**THE PROBLEM:** Only a slice of the listing below is wanted. Retype the lines from the one containing "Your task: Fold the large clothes" through the one containing "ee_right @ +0", exactly, both ends included.
= = =
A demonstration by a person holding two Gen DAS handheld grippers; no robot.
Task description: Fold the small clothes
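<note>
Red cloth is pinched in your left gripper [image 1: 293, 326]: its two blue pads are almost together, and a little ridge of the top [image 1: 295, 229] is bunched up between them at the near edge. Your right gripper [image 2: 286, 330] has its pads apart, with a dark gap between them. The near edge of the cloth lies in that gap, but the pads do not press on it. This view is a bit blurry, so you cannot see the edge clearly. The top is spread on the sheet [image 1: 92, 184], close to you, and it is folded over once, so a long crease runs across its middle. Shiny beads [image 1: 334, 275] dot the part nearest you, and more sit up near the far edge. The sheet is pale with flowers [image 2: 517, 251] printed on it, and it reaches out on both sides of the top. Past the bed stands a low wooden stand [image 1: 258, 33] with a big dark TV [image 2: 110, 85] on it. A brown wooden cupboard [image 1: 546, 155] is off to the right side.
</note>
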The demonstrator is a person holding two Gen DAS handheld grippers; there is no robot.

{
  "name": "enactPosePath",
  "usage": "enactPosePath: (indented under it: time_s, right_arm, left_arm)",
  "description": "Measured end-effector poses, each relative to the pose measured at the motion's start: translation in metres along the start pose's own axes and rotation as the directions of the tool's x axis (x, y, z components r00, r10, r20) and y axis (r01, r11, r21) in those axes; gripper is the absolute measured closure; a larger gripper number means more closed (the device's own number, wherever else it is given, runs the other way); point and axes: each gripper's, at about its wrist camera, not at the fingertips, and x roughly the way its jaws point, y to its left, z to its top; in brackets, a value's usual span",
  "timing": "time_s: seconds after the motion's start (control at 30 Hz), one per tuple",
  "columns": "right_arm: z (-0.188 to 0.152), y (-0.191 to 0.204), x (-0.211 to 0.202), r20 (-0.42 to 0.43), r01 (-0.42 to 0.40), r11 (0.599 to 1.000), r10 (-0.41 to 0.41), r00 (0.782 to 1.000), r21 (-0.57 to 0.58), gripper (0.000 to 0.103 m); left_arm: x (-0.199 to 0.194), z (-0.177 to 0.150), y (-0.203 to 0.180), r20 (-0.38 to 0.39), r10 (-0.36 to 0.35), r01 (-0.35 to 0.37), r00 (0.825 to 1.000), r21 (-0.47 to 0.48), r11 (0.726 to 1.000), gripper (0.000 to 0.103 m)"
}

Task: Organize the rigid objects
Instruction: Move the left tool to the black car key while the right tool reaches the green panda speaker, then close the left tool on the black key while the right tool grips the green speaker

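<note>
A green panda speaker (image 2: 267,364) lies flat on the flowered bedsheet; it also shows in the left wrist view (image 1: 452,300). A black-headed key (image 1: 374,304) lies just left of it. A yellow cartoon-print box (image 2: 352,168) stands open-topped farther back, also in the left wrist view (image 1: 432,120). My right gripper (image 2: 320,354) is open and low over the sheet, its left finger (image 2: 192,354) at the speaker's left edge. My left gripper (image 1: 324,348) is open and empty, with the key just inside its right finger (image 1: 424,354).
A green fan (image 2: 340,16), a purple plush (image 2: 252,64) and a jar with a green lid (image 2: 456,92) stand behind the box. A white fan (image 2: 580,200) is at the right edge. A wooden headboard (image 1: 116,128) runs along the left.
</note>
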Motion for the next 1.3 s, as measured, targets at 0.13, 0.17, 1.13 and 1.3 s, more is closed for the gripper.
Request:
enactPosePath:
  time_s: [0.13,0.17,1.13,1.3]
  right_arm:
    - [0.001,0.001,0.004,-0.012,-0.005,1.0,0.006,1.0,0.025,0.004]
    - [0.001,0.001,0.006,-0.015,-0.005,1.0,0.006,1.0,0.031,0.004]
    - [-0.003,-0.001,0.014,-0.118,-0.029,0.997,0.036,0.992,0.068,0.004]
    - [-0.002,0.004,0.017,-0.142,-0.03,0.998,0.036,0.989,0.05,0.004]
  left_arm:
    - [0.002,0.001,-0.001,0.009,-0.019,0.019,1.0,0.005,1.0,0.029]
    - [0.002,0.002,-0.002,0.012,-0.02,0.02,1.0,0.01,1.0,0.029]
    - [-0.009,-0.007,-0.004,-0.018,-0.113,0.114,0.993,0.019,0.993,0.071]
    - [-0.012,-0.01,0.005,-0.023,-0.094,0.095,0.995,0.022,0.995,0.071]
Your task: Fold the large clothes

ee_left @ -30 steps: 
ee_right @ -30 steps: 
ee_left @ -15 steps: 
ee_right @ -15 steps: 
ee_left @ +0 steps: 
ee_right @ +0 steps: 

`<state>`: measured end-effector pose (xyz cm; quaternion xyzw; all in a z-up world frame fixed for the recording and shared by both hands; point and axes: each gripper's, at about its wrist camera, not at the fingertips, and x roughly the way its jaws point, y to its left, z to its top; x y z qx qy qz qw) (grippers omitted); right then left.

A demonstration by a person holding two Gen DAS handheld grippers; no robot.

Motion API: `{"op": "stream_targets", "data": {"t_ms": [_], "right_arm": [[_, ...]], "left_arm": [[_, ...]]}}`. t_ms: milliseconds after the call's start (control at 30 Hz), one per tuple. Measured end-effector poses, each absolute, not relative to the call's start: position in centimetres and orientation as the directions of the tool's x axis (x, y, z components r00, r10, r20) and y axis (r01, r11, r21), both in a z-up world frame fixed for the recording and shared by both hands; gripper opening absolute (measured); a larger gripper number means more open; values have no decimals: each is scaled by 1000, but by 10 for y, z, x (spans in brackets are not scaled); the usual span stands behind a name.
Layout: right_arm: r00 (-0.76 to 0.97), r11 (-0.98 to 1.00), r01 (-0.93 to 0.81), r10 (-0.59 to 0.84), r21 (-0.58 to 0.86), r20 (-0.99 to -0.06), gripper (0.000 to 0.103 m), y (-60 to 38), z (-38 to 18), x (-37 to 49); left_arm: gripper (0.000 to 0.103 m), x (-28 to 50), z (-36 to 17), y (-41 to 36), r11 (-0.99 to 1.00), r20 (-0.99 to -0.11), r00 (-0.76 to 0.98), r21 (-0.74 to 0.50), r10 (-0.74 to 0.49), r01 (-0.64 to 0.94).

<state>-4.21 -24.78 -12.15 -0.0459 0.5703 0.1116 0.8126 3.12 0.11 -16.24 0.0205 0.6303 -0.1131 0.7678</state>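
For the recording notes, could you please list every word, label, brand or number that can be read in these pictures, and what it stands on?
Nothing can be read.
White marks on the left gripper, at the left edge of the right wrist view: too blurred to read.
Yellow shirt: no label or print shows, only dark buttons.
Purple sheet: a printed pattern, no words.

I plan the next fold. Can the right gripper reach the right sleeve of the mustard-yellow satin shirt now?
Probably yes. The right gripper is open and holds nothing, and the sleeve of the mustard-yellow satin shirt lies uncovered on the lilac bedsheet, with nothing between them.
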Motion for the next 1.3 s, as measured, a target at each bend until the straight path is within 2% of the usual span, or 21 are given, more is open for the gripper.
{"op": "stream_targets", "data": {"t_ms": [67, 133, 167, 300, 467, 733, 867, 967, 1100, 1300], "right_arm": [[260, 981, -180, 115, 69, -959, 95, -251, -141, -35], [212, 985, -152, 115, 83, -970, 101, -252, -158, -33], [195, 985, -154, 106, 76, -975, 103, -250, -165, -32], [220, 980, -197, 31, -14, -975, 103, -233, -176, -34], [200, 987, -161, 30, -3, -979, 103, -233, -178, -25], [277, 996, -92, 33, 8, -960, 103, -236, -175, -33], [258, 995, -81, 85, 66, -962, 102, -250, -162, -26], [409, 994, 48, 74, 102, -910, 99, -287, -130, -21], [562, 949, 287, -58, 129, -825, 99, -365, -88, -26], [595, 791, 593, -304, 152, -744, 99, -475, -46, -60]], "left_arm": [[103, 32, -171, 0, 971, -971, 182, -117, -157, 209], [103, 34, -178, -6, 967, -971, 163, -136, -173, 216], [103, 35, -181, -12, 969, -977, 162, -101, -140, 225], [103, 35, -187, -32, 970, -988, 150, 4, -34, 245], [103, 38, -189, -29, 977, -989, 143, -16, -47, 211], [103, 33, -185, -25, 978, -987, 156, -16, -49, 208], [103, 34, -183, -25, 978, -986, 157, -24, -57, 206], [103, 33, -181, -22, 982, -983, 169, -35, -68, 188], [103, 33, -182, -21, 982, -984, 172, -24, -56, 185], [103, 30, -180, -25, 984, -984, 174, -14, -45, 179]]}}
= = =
**OUTPUT OF THE EXERCISE:**
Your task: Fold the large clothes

ee_left @ -30 steps: 
ee_right @ -30 steps: 
ee_left @ -15 steps: 
ee_right @ -15 steps: 
ee_left @ +0 steps: 
ee_right @ +0 steps: 

This completes the output for the exercise.